▸ **DIRECTIONS**
What the task needs is the data below, written out verbatim.
-------- RECORDED INFORMATION --------
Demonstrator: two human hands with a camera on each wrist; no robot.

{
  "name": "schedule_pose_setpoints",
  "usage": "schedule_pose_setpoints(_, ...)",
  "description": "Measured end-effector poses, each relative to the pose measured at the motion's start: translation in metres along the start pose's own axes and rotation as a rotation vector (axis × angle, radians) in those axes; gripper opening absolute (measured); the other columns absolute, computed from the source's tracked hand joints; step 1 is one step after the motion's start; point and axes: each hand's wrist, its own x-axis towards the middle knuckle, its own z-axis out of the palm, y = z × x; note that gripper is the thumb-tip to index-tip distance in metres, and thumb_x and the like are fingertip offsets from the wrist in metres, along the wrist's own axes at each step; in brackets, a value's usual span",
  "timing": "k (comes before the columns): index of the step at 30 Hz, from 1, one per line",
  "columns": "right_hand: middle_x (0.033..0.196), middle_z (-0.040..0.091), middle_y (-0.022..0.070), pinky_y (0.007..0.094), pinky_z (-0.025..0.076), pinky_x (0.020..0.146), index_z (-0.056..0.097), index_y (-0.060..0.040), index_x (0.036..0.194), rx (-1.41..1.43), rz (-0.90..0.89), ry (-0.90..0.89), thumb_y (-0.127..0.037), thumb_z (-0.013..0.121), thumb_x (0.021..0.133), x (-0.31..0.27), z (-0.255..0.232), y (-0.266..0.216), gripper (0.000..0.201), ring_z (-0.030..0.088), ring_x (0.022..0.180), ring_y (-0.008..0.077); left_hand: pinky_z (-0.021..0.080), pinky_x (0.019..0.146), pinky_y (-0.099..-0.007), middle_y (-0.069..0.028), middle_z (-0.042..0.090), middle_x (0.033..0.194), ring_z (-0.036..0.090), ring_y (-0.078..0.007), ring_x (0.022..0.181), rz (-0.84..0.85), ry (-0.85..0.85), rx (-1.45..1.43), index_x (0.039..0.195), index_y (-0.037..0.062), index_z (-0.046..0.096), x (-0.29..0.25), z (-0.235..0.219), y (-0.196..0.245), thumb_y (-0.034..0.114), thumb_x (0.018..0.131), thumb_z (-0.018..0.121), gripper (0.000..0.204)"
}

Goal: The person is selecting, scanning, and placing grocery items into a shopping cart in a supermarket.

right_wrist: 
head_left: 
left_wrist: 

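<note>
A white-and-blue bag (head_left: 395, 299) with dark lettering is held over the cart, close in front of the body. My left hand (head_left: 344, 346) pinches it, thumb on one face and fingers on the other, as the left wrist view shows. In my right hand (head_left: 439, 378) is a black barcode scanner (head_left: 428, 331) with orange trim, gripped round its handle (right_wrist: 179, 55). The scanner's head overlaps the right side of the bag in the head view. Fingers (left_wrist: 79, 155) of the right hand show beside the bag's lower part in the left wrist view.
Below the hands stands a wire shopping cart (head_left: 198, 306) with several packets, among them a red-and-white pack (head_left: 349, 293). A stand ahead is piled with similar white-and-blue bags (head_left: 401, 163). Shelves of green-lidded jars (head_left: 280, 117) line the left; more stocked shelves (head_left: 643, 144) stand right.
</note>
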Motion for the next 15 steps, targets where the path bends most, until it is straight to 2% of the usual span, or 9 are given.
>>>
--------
▸ **TASK RESPONSE**
Demonstrator: two human hands with a camera on each wrist; no robot.

{
  "name": "schedule_pose_setpoints",
  "usage": "schedule_pose_setpoints(_, ...)",
  "description": "Measured end-effector poses, each relative to the pose measured at the motion's start: translation in metres along the start pose's own axes and rotation as a rotation vector (axis × angle, radians) in those axes; gripper opening absolute (measured); the other columns absolute, computed from the source's tracked hand joints; step 1 is one step after the motion's start; point and axes: each hand's wrist, its own x-axis towards the middle knuckle, its own z-axis out of the palm, y = z × x; note that gripper is the thumb-tip to index-tip distance in metres, and thumb_x and the like are fingertip offsets from the wrist in metres, along the wrist's own axes at each step; in brackets, a value's usual span",
  "timing": "k (comes before the columns): index of the step at 30 Hz, from 1, one per line",
  "columns": "right_hand: middle_x (0.033..0.196), middle_z (-0.040..0.091), middle_y (-0.022..0.070), pinky_y (0.007..0.094), pinky_z (-0.025..0.076), pinky_x (0.020..0.146), index_z (-0.056..0.097), index_y (-0.060..0.040), index_x (0.036..0.194), rx (-1.41..1.43), rz (-0.90..0.89), ry (-0.90..0.89), thumb_y (-0.127..0.037), thumb_z (-0.013..0.121), thumb_x (0.021..0.133), x (-0.31..0.27), z (-0.255..0.232), y (-0.266..0.216), gripper (0.000..0.201), ring_z (-0.030..0.088), ring_x (0.022..0.180), ring_y (-0.008..0.077); left_hand: pinky_z (-0.021..0.080), pinky_x (0.019..0.146), pinky_y (-0.099..-0.007), middle_y (-0.069..0.028), middle_z (-0.042..0.090), middle_x (0.033..0.194), ring_z (-0.036..0.090), ring_y (-0.078..0.007), ring_x (0.022..0.181), rz (-0.84..0.85), ry (-0.85..0.85), rx (-1.45..1.43), index_x (0.039..0.195), index_y (-0.037..0.062), index_z (-0.046..0.096), x (-0.29..0.25), z (-0.235..0.219), y (-0.196..0.245), thumb_y (-0.034..0.114), thumb_x (0.018..0.131), thumb_z (-0.018..0.121), gripper (0.000..0.204)"
}

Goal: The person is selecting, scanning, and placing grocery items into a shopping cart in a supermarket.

right_wrist: 
head_left: 
left_wrist: 

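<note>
A white-and-blue bag (head_left: 395, 299) with dark lettering is held over the cart, close in front of the body. My left hand (head_left: 344, 346) pinches it, thumb on one face and fingers on the other, as the left wrist view shows. In my right hand (head_left: 439, 378) is a black barcode scanner (head_left: 428, 331) with orange trim, gripped round its handle (right_wrist: 179, 55). The scanner's head overlaps the right side of the bag in the head view. Fingers (left_wrist: 79, 155) of the right hand show beside the bag's lower part in the left wrist view.
Below the hands stands a wire shopping cart (head_left: 198, 306) with several packets, among them a red-and-white pack (head_left: 349, 293). A stand ahead is piled with similar white-and-blue bags (head_left: 401, 163). Shelves of green-lidded jars (head_left: 280, 117) line the left; more stocked shelves (head_left: 643, 144) stand right.
</note>
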Motion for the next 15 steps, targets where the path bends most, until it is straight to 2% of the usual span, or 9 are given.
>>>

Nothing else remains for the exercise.